=== Work item ===
Retype the whole listing below, character for character.

=== Data excerpt ===

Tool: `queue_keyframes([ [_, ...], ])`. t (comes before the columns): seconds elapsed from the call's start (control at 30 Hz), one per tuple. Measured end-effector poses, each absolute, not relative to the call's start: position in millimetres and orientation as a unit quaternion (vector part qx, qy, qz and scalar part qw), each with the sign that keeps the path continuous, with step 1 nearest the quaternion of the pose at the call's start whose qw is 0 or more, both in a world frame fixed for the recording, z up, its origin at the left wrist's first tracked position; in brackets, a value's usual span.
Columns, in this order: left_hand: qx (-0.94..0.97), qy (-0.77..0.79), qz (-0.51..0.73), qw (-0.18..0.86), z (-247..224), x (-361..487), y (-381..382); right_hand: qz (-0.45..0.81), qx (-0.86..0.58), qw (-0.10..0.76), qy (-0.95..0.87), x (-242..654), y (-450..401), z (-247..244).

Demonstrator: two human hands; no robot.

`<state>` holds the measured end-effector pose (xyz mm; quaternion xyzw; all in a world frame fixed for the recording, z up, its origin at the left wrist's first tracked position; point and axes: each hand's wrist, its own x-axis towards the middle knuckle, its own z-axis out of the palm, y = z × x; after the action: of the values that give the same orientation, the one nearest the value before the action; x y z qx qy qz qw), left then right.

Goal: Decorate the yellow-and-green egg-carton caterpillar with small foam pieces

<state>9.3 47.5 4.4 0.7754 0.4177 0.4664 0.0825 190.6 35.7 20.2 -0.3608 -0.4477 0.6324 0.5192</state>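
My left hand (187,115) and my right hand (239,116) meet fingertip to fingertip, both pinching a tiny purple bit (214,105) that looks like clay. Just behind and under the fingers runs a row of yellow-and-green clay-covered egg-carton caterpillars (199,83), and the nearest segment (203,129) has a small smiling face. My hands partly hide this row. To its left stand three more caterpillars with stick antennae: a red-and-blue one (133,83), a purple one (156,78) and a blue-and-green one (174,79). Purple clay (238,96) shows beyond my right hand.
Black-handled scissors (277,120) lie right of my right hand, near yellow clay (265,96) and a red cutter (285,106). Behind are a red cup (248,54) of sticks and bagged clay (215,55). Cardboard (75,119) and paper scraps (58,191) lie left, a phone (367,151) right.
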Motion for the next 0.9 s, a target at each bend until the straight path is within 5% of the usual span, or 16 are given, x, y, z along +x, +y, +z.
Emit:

=== Output of the task ===
Tool: `queue_keyframes([ [_, ...], ])`. t (comes before the columns): seconds elapsed from the call's start (control at 30 Hz), one per tuple. Measured end-effector poses, each absolute, not relative to the call's start: position in millimetres and orientation as a unit quaternion (vector part qx, qy, qz and scalar part qw), each with the sign that keeps the path continuous, with step 1 nearest the quaternion of the pose at the call's start whose qw is 0 or more, both in a world frame fixed for the recording, z up, its origin at the left wrist's first tracked position; in brackets, a value's usual span.
Columns, in this order: left_hand: qx (-0.94..0.97), qy (-0.77..0.79), qz (-0.51..0.73), qw (-0.18..0.86), z (-247..224), x (-361..487), y (-381..382); right_hand: qz (-0.45..0.81), qx (-0.86..0.58), qw (-0.10..0.76), qy (-0.95..0.87), x (-242..654), y (-450..401), z (-247..244).

Demonstrator: two human hands; no robot.

`<state>` holds the measured end-effector pose (xyz mm; quaternion xyzw; all in a world frame fixed for the recording, z up, its origin at the left wrist's first tracked position; point and axes: each hand's wrist, its own x-axis towards the middle knuckle, its own z-axis out of the palm, y = z × x; after the action: of the values that give the same orientation, the one nearest the value before the action; x y z qx qy qz qw), left then right.

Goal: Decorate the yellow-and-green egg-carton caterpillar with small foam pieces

<state>9.3 47.5 4.4 0.7754 0.4177 0.4664 0.0825 190.6 35.7 20.2 -0.3608 -0.4477 0.6324 0.5192</state>
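My left hand (187,115) and my right hand (239,116) meet fingertip to fingertip, both pinching a tiny purple bit (214,105) that looks like clay. Just behind and under the fingers runs a row of yellow-and-green clay-covered egg-carton caterpillars (199,83), and the nearest segment (203,129) has a small smiling face. My hands partly hide this row. To its left stand three more caterpillars with stick antennae: a red-and-blue one (133,83), a purple one (156,78) and a blue-and-green one (174,79). Purple clay (238,96) shows beyond my right hand.
Black-handled scissors (277,120) lie right of my right hand, near yellow clay (265,96) and a red cutter (285,106). Behind are a red cup (248,54) of sticks and bagged clay (215,55). Cardboard (75,119) and paper scraps (58,191) lie left, a phone (367,151) right.
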Motion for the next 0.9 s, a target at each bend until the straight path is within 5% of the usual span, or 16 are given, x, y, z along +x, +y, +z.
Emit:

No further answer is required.